Abstract:
Objective To address the issues of edge jitter in chicken point clouds, feather redundancy and challenging feature point extraction in chicken body size estimation using depth cameras, this paper proposes a method combining point cloud edge smoothing and biometric-based feature point extraction for mult-position estimation of chicken body size.
Method Firstly, the point cloud was preprocessed by direct filtering, statistical filtering and other methods to reduce the impact of background and noise on the target. Secondly, the edge was constrained by the spatial change of point cloud, and the edge was smoothed by continuous multi-frame sequence changes, so as to reduce the interference of edge jitter on the extraction of body measurement points. Thirdly, the biological characteristics of the processed point cloud were analyzed. Combined with the edge algorithm based on neighborhood analysis, the RGB image was fused and the feature points were extracted by Canny edge detection, Hough transform and other methods.

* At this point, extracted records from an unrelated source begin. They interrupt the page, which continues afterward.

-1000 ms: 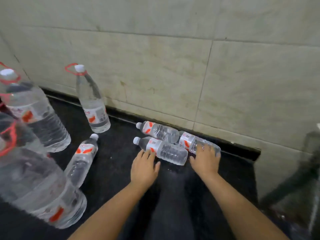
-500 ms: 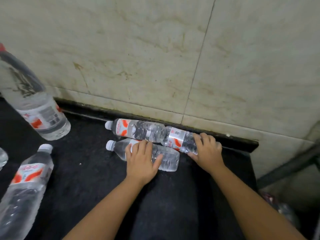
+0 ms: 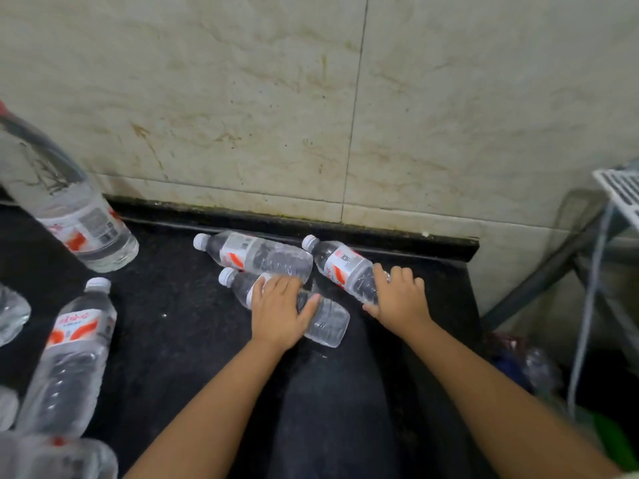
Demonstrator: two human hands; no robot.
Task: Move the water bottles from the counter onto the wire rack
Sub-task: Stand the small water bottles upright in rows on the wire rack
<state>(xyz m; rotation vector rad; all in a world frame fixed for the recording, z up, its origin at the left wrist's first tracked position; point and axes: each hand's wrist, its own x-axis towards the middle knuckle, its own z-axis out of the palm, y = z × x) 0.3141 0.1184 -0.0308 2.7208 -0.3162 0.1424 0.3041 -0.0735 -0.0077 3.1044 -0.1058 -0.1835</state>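
Observation:
Three small clear water bottles with white caps and red-white labels lie on the black counter (image 3: 193,340) near the wall. My left hand (image 3: 278,311) grips the nearest small bottle (image 3: 328,321) around its middle. My right hand (image 3: 397,299) grips the lower end of the right-hand small bottle (image 3: 342,267), whose cap points up-left. A third small bottle (image 3: 256,254) lies behind, untouched by either hand. A corner of the white wire rack (image 3: 619,195) shows at the right edge.
A tall bottle (image 3: 69,216) stands at the left; another bottle (image 3: 72,354) lies on its side beside it, with more bottles at the left edge. The tiled wall (image 3: 311,115) backs the counter, which ends at the right. Metal rack legs (image 3: 587,305) stand beyond.
My left hand's fingers have closed round the near bottle. The right-hand bottle has swung out from the wall under my right hand. The view has shifted right, showing the rack.

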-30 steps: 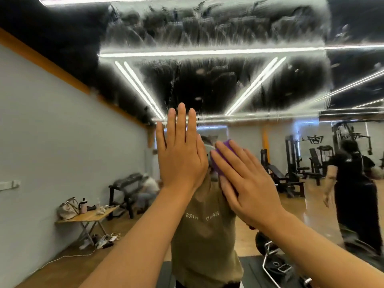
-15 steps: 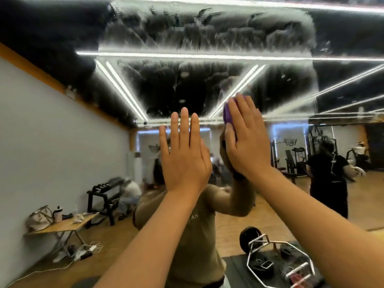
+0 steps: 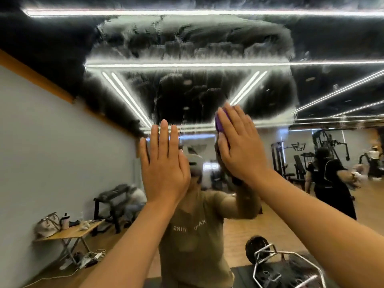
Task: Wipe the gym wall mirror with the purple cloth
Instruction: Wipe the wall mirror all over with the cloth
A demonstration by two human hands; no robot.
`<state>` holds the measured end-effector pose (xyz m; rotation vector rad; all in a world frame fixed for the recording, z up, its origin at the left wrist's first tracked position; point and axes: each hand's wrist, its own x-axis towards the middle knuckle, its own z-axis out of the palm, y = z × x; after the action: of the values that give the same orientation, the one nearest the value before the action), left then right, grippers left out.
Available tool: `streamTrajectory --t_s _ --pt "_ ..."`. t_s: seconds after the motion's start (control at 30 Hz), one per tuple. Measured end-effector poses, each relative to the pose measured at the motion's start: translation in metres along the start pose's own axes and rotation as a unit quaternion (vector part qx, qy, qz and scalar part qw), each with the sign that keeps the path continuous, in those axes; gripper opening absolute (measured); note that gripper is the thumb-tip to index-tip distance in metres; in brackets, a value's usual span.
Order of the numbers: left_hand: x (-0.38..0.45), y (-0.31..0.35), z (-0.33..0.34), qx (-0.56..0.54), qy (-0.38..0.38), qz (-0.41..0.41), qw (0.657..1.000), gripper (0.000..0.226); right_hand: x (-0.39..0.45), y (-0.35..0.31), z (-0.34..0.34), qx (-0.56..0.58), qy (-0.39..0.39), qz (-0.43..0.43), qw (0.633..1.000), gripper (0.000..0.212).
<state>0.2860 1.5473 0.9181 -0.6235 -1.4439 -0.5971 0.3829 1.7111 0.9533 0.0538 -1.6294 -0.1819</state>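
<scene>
While the upper glass is streaked with foamy haze, you're mid-wipe on the mirror [image 3: 218, 48], working the lower edge of that smeared band. The wiping step is well under way, not finished: the smear spreads above and to both sides of your hands, and the clear reflection starts only at about hand level and below.

Right hand [image 3: 239, 146]: fingers straight and close together, palm flat, pressing the cloth [image 3: 220, 121] onto the glass. Only a purple sliver shows past your index finger and thumb; the rest is under the palm. It's pressed, not pinched, as far as I can tell.

Left hand [image 3: 164, 163]: open flat, fingers straight and together, holds nothing. It sits just beside the right hand, a little lower, apparently braced on the glass; contact can't be confirmed from this angle.

Next move, my read: take the cloth up and outward from your right hand into the haze, keep even palm pressure, overlap passes. Risk: the cloth slipping out from under a flat palm.
</scene>
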Motion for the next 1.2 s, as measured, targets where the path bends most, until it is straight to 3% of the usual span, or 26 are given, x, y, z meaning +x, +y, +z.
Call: streamTrajectory --t_s 0.17,0.4,0.5,0.63,0.9,1.03,1.2 --pt "0.002 0.000 -0.004 0.012 -0.006 -0.004 1.000 0.061 0.051 0.016 -0.002 0.013 0.031 0.022 0.999 0.055" --pt "0.003 0.009 -0.007 0.018 -0.013 -0.026 0.999 0.062 -0.095 0.017 -0.006 -0.002 -0.015 -0.063 0.998 0.057" --pt "0.002 0.020 -0.009 0.012 -0.023 -0.055 0.998 0.063 -0.118 0.024 -0.009 -0.003 -0.030 -0.091 0.995 0.058" --pt "0.003 0.051 -0.001 -0.017 -0.028 -0.036 0.999 0.062 -0.080 0.034 -0.008 0.006 -0.033 -0.109 0.994 0.059" --pt "0.006 0.070 0.019 0.016 0.001 -0.044 0.999 0.062 0.060 0.060 -0.020 0.006 0.004 0.032 0.999 0.061" --pt "0.004 0.067 0.020 0.016 0.003 -0.036 0.999 0.061 0.005 0.047 -0.018 0.034 0.027 0.034 0.998 0.058" --pt "0.004 0.067 0.021 0.023 -0.007 -0.031 0.999 0.063 -0.100 0.053 -0.021 0.005 -0.021 -0.044 0.999 0.061"
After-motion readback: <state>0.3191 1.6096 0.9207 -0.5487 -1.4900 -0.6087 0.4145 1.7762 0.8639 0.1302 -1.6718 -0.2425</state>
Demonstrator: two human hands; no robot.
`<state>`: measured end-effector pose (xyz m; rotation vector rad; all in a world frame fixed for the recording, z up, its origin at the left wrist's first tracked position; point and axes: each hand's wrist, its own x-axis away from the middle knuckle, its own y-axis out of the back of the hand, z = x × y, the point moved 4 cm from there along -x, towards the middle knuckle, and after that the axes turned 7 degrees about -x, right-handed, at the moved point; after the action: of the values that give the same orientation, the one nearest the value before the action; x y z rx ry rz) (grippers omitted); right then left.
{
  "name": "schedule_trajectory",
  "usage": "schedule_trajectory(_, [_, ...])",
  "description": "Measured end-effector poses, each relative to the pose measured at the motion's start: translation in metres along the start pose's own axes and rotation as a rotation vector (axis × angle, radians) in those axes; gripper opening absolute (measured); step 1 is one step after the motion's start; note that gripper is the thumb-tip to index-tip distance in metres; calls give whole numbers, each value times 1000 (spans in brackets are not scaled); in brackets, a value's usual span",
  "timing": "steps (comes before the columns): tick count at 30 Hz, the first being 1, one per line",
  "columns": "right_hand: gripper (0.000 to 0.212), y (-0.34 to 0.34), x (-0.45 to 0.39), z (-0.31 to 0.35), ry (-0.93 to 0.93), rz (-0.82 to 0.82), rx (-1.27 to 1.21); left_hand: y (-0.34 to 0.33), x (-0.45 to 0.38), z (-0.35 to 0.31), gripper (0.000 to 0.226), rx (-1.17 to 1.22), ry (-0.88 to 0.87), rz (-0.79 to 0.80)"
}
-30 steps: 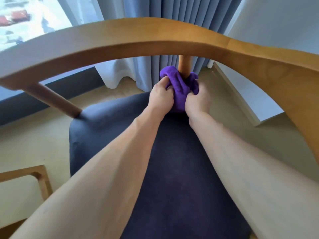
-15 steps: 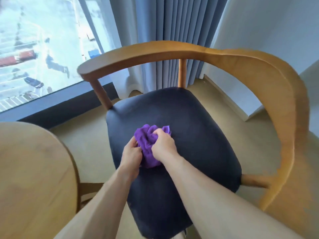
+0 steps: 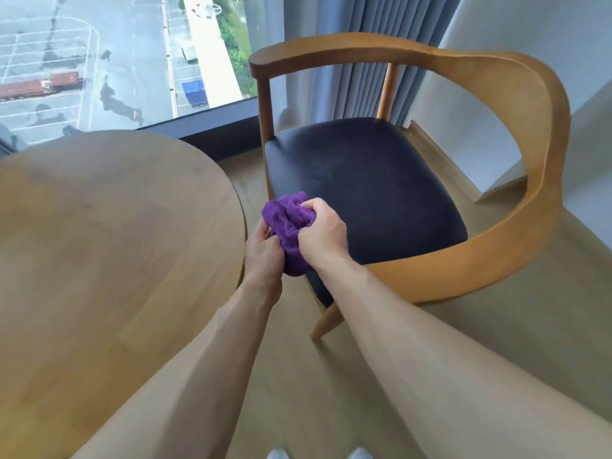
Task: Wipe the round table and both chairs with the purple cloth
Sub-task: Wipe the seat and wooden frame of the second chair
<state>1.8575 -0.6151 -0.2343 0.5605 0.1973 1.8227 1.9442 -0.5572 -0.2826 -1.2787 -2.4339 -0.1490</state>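
Head view gives me both hands clutching a fuzzy purple cloth (image 3: 288,228), bunched into a lump: left hand (image 3: 263,251) pinching its lower edge, right hand (image 3: 323,235) fisted over the top. It hangs between the round pale-wood bench (image 3: 109,226) and the curved wooden chair (image 3: 516,180), over the front corner of its dark padded seat (image 3: 364,180).
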Motion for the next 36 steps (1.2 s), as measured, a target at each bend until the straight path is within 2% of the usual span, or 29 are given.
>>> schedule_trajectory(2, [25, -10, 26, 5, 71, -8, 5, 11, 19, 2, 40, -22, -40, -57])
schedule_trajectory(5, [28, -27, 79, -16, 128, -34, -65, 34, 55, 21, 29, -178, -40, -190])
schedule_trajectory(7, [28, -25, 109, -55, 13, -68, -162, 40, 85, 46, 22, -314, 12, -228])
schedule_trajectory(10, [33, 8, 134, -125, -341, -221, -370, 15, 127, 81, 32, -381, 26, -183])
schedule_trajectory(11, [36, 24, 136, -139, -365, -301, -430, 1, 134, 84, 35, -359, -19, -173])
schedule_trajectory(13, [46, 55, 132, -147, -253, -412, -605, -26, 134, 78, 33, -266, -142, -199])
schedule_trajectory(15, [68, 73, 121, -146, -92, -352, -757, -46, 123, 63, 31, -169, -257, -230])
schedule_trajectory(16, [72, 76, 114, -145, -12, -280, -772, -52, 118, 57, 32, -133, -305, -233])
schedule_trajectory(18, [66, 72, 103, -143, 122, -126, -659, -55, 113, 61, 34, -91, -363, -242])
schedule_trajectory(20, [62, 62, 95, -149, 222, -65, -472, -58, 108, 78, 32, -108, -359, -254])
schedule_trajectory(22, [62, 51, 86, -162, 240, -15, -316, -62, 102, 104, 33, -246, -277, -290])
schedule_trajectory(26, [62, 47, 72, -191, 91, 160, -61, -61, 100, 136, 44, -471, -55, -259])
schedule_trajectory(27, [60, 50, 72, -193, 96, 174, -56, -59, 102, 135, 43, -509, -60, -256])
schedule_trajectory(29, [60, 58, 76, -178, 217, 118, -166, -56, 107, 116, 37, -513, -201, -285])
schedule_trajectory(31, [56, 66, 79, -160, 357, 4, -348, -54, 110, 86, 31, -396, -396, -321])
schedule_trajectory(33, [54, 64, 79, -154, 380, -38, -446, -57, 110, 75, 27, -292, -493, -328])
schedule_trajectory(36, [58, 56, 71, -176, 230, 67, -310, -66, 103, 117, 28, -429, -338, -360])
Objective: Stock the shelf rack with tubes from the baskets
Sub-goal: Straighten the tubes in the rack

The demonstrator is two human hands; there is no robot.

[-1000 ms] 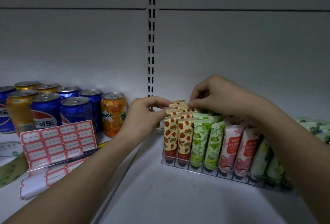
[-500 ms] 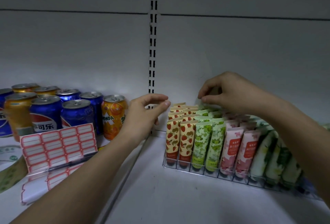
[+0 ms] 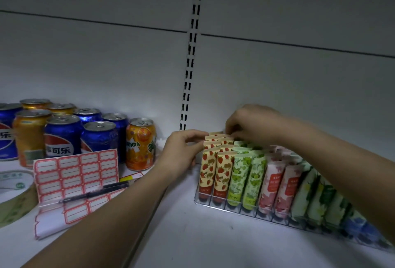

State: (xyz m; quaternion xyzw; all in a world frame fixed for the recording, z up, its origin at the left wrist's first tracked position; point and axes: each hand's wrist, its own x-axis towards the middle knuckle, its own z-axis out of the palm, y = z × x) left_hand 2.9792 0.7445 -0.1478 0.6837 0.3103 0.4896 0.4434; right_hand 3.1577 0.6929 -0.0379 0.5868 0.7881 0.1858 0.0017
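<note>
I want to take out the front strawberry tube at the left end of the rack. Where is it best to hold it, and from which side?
Probably pinch the flat crimped top of the front strawberry tube, coming from above. It stands cap-down in the clear rack, with a neighbouring tube tight on its right, so only the top edge is free to hold.

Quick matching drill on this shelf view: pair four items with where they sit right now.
Things:
1. strawberry tubes
2. orange soda can
3. black pen
4. left hand

Places:
A. lying across the red-bordered label sheet
B. leftmost lanes of the clear rack
C. touching the rack's left side
D. right end of the can group, nearest the rack

Pairs: 1-B, 2-D, 3-A, 4-C
</note>
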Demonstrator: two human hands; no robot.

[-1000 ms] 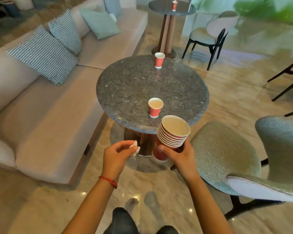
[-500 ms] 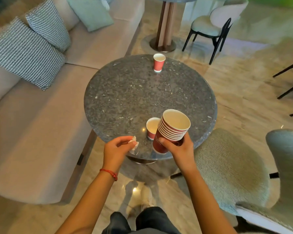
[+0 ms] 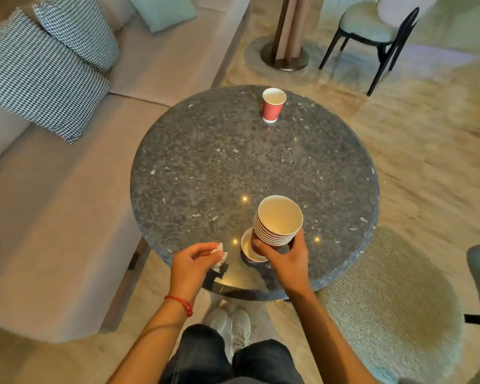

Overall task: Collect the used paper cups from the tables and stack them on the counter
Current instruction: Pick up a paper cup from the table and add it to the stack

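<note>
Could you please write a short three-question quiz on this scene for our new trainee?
1. True or false: the right hand holds a stack of cups.
2. How many single cups stand on the round table? A) none B) two C) four
3. Fill in: the left hand pinches a crumpled white ____.

Key:
1. True.
2. B: the far cup near the far edge, and the near cup, partly hidden behind the stack.
3. Tissue, or something like it; the picture is too small to be sure.
</note>
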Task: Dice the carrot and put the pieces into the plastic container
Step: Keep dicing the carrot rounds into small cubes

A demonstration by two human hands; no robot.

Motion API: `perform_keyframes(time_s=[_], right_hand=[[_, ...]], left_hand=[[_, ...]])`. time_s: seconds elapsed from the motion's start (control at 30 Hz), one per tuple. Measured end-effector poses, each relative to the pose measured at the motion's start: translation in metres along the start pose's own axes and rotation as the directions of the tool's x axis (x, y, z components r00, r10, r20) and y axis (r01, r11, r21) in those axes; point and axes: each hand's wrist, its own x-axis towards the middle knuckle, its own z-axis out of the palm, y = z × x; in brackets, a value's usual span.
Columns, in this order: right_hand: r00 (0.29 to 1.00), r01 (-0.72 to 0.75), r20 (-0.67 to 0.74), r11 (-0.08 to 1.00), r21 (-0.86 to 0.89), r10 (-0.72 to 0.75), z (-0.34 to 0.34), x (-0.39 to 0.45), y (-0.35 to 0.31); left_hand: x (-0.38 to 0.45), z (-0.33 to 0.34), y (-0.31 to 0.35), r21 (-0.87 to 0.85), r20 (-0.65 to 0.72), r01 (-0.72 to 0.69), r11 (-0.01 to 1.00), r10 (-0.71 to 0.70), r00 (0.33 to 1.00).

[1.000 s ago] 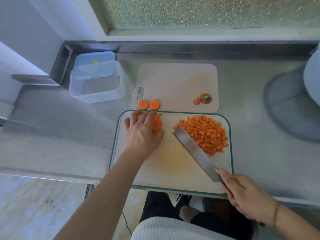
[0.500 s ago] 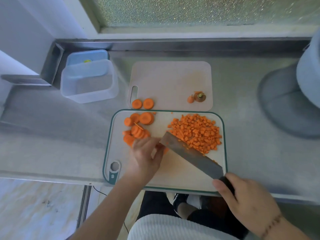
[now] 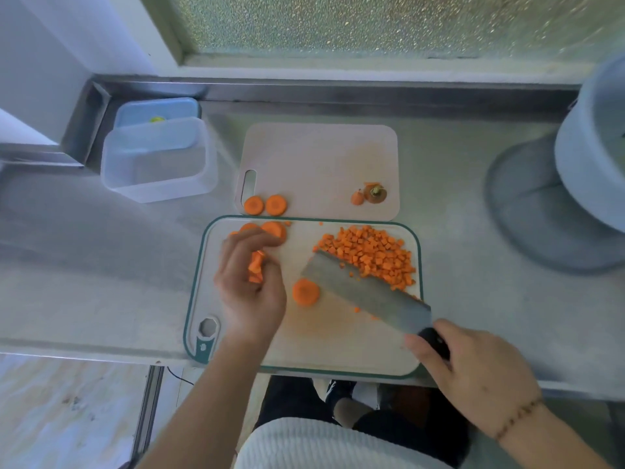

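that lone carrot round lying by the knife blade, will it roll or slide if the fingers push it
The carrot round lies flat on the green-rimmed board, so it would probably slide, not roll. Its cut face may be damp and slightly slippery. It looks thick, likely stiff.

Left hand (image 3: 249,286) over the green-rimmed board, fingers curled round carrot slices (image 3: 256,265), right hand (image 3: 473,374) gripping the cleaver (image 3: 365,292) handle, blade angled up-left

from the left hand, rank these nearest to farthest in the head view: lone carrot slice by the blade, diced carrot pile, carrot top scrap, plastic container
1. Lone carrot slice: just right of the left hand, on the green-rimmed board.
2. Diced carrot pile: farther right, same board.
3. Plastic container and carrot top scrap: farthest, container up-left, scrap up-right on the far board; too close to call.
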Motion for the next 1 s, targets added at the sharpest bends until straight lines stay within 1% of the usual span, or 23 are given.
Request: perform_keyframes(time_s=[0.03, 0.07, 0.1, 0.13, 0.17, 0.2, 0.23, 0.3, 0.33, 0.5, 0.6, 0.67, 0.77, 0.83, 0.87, 0.9, 0.93, 1.0], right_hand=[[1.000, 0.018, 0.013, 0.997, -0.072, -0.017, -0.003, 0.002, 0.003], [0.999, 0.021, 0.041, 0.994, -0.109, -0.017, -0.004, 0.005, 0.004], [0.998, 0.029, 0.055, 0.991, -0.131, -0.022, -0.005, 0.008, 0.005], [0.998, 0.054, 0.032, 0.987, -0.152, -0.050, -0.004, 0.011, 0.006], [0.997, 0.082, 0.011, 0.983, -0.165, -0.081, -0.004, 0.013, 0.007], [0.993, 0.113, -0.009, 0.978, -0.175, -0.117, -0.004, 0.015, 0.007], [0.988, 0.143, -0.025, 0.971, -0.189, -0.151, -0.003, 0.016, 0.008], [0.980, 0.180, -0.048, 0.959, -0.218, -0.195, -0.002, 0.019, 0.007], [0.977, 0.190, -0.057, 0.955, -0.226, -0.208, -0.003, 0.020, 0.007], [0.966, 0.218, -0.085, 0.943, -0.251, -0.245, -0.008, 0.025, 0.005], [0.963, 0.216, -0.100, 0.940, -0.265, -0.250, -0.008, 0.024, 0.006], [0.962, 0.218, -0.107, 0.942, -0.256, -0.251, -0.008, 0.023, 0.006], [0.957, 0.224, -0.130, 0.945, -0.238, -0.260, -0.006, 0.021, 0.005], [0.955, 0.223, -0.143, 0.946, -0.234, -0.261, -0.005, 0.020, 0.003], [0.954, 0.222, -0.147, 0.947, -0.234, -0.260, -0.004, 0.019, 0.003], [0.955, 0.218, -0.147, 0.947, -0.236, -0.257, -0.002, 0.019, 0.003], [0.956, 0.217, -0.144, 0.947, -0.238, -0.255, -0.001, 0.019, 0.003], [0.956, 0.220, -0.141, 0.944, -0.244, -0.259, 0.000, 0.019, 0.002]], left_hand=[[0.007, -0.004, 0.008, -0.039, 0.077, -0.034, 0.999, 0.037, 0.996], [0.013, -0.006, 0.014, -0.076, 0.229, -0.090, 0.993, 0.105, 0.968], [0.018, -0.005, 0.017, -0.096, 0.418, -0.139, 0.986, 0.167, 0.893], [0.019, -0.001, 0.017, -0.071, 0.592, -0.188, 0.980, 0.193, 0.782], [0.019, 0.004, 0.014, -0.010, 0.708, -0.244, 0.970, 0.179, 0.683], [0.017, 0.011, 0.009, 0.053, 0.770, -0.308, 0.950, 0.157, 0.619], [0.014, 0.018, 0.003, 0.104, 0.799, -0.368, 0.924, 0.143, 0.585], [0.012, 0.030, -0.007, 0.165, 0.810, -0.463, 0.871, 0.148, 0.567], [0.012, 0.034, -0.009, 0.176, 0.809, -0.483, 0.858, 0.154, 0.568], [0.020, 0.052, -0.011, 0.166, 0.799, -0.474, 0.865, 0.164, 0.578], [0.024, 0.061, -0.015, 0.184, 0.800, -0.492, 0.851, 0.161, 0.578], [0.026, 0.065, -0.017, 0.198, 0.787, -0.491, 0.848, 0.161, 0.595], [0.030, 0.068, -0.015, 0.230, 0.738, -0.445, 0.865, 0.143, 0.659], [0.031, 0.067, -0.009, 0.195, 0.706, -0.386, 0.902, 0.144, 0.693], [0.031, 0.067, -0.005, 0.150, 0.701, -0.365, 0.919, 0.161, 0.695], [0.030, 0.067, 0.000, 0.103, 0.712, -0.359, 0.928, 0.183, 0.678], [0.028, 0.067, 0.004, 0.074, 0.737, -0.380, 0.922, 0.206, 0.644], [0.022, 0.069, 0.006, 0.097, 0.791, -0.483, 0.870, 0.228, 0.568]])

Finally, the chest width, semi diving length and tibial length were estimated according to the feature points.
Result The test results showed that the average error of estimated chest width was 6.64%, the average error of tibial length was 5.93%, and the average error of semi diving length was 3.34%. The average calculation time of body size per frame image was 8.8 s.
Conclusion The algorithm of this paper can provide a technical reference for chicken body size measurement.